The Wire is like that. Everyone who knows it, loves it, but most still don’t know it. Nobody tries to be like it because it stands as an impossible-to-replicate singular vision unique to its creative team and cultural moment. And it will deservedly top lists like these for a very long time.

My #2 show has inspired me to write even more words and posts, with more to come this spring as we get the final season. But to extend the classic rock music analogy, I think that Lost is like a combination of Revolver and Sgt. Pepper.* Like these classic Beatles albums, Lost proudly exhibits its innovations and experiments in attention-getting, baroque and often over-the-top ways. And like The Beatles (and unlike Astral Weeks / The Wire), Lost’s innovations have been quite popular and prompted many imitators, most of which fail to come close to matching the original’s spirit and successes. (However, as far as I know, Lost has never caused a competing creator to have a nervous breakdown, as with Brian Wilson’s attempts to keep up with The Beatles – although there might be a potential parallel with Tim Kring…)

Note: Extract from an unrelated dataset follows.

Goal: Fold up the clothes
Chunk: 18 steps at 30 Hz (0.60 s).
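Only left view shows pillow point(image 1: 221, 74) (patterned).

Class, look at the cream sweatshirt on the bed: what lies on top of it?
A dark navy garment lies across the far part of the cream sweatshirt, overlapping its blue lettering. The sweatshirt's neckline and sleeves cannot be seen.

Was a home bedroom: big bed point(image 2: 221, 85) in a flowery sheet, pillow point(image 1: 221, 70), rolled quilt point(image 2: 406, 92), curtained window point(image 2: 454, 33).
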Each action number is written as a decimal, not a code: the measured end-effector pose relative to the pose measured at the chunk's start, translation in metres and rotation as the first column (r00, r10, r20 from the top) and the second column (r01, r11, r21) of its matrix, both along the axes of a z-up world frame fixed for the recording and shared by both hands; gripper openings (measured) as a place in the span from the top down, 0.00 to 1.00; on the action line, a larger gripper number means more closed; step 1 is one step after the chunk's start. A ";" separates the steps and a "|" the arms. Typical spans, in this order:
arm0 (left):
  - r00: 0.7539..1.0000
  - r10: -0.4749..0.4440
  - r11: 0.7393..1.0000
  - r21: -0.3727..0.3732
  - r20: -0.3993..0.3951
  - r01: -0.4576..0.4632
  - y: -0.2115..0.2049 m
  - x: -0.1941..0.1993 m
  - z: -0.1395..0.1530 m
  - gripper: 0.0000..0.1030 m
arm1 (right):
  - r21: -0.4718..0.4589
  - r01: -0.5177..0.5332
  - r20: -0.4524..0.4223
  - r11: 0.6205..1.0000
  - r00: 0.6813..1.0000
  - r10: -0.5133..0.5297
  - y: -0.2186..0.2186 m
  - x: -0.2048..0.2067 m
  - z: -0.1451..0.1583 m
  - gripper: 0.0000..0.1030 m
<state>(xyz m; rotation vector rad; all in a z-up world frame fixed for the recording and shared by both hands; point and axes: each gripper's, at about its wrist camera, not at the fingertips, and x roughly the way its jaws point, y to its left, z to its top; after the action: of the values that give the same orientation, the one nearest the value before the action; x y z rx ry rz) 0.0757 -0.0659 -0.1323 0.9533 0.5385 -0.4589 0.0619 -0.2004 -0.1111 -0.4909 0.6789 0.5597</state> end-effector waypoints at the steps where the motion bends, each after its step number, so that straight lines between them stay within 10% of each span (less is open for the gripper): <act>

But like The Beatles, what makes Lost work is not really the ornamentation of experiments or narrative pyrotechnics. None of The Beatles innovations would really matter much if the underlying music weren’t perfect pop songs. Likewise, Lost works because underneath the time-jumping crazy mythology, there are great characters and a compelling pulpy genre story. Both Lost and The Beatles gesture toward profundity, with name-dropping references to philosophers and an array of cultural allusions, and both create dense webs of mysterious references that compel us to seek out deeper meaning (maybe the Paul is Dead game should be seen as the antecedent for today’s ARGs?). Ultimately though, there’s not much there there – it’s a well-crafted illusion of depth rather than actual insight or wisdom. That’s okay though, because at their core, both deliver the goods of perfectly-crafted popular music / storytelling – and that’s not easy.

The failure of the Lost clones, from Heroes to Flash Forward, to match its underlying core highlights how amazingly difficult it is to simultaneously experiment and engage. Thus Lost’s sustained successes – and rewatching it this year made me realize that even when it felt like the show was running off the rails in parts of seasons 2 and 3, it was still really great if you take the long-term view – a masterpiece in its own way (assuming that season 6 doesn’t frak it up!). As Linda Holmes writes in her great essay, Lost’s willingness to take crazy risks while still remaining true to its core characters and drama is what makes it extremely important in the history of television.

Both The Wire and Astral Weeks transcend the possibilities and limits of their respective media. Both Lost and The Beatles excel at what their media do best, and succeed less as radical breaks from form than as ground-breaking expansions of the possibilities that preceded them. And while I ultimately find the transcendent slightly more laudable than the innovative expansion, both approaches have created musical and televisual works that are simply better than nearly anything else.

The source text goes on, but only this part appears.